● Required action: Repeat the data exactly, please; no pictures belong in the copy.

# # #

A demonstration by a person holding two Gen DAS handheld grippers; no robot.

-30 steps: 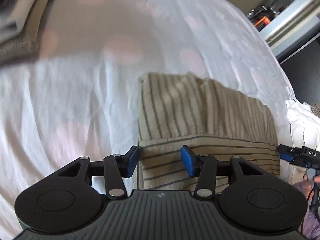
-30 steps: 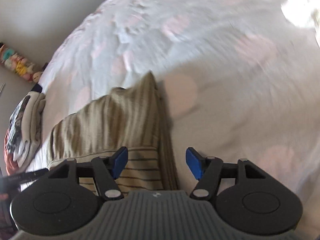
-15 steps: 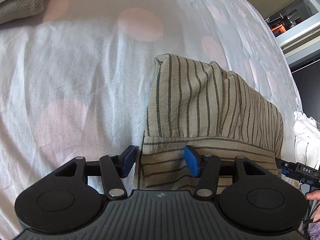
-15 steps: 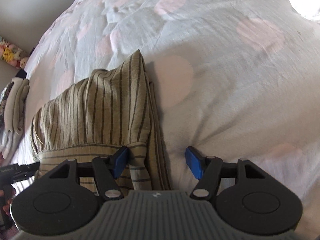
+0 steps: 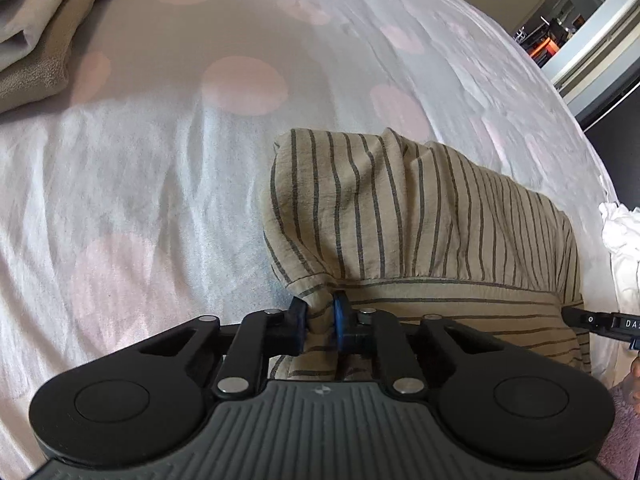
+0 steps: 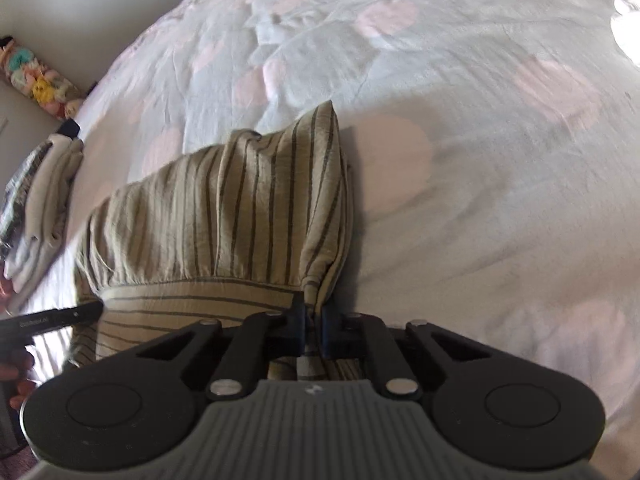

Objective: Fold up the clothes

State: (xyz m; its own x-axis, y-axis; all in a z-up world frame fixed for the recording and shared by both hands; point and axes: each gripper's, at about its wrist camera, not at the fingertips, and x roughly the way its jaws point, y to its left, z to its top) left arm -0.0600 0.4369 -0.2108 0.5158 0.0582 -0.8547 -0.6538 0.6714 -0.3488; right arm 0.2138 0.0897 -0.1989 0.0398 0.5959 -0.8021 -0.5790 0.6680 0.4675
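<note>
Garment: tan cloth with thin dark stripes [image 5: 420, 216], folded, lying on a white bedsheet dotted with pale pink circles [image 5: 140, 184]. Left gripper [image 5: 320, 316] tilts down at the garment's near left corner; its jaws have just been closing and now pinch a bunched fold there. Right gripper [image 6: 314, 320] likewise, just closed on the near right corner. Left view alone shows a beige folded stack [image 5: 44, 40] beyond the garment; right view alone, colourful plush toys [image 6: 36, 80].

The folded stack [image 5: 44, 36] at the bed's far corner runs off the picture's edge. The striped garment's [image 5: 420, 216] near hem hides beneath the left hand-held gripper [image 5: 320, 316]. Shelf clutter [image 5: 548, 36] stays too small to read.
</note>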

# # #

● Task result:
A demonstration by a person holding two Gen DAS handheld grippers; no robot.

-30 steps: 
-30 steps: 
-15 steps: 
-15 steps: 
+0 steps: 
+0 steps: 

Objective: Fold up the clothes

State: (xyz m; its own x-axis, y-axis; all in a z-up world frame fixed for the recording and shared by both hands; point and axes: each gripper's, at about its wrist camera, not at the fingertips, and x roughly the way its jaws point, y to its left, z to its top) left arm -0.0600 0.4369 -0.2108 0.5158 0.0582 -0.8547 -0.6538 0.6714 -0.3488; right arm 0.2138 0.0897 -0.1989 0.0398 0.5959 -0.8021 -0.5790 0.6680 0.4675
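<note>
Garment: tan cloth with thin dark stripes [image 5: 420, 216], folded, lying on a white bedsheet dotted with pale pink circles [image 5: 140, 184]. Left gripper [image 5: 320, 316] tilts down at the garment's near left corner; its jaws have just been closing and now pinch a bunched fold there. Right gripper [image 6: 314, 320] likewise, just closed on the near right corner. Left view alone shows a beige folded stack [image 5: 44, 40] beyond the garment; right view alone, colourful plush toys [image 6: 36, 80].

The folded stack [image 5: 44, 36] at the bed's far corner runs off the picture's edge. The striped garment's [image 5: 420, 216] near hem hides beneath the left hand-held gripper [image 5: 320, 316]. Shelf clutter [image 5: 548, 36] stays too small to read.
</note>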

What was produced is the complete output.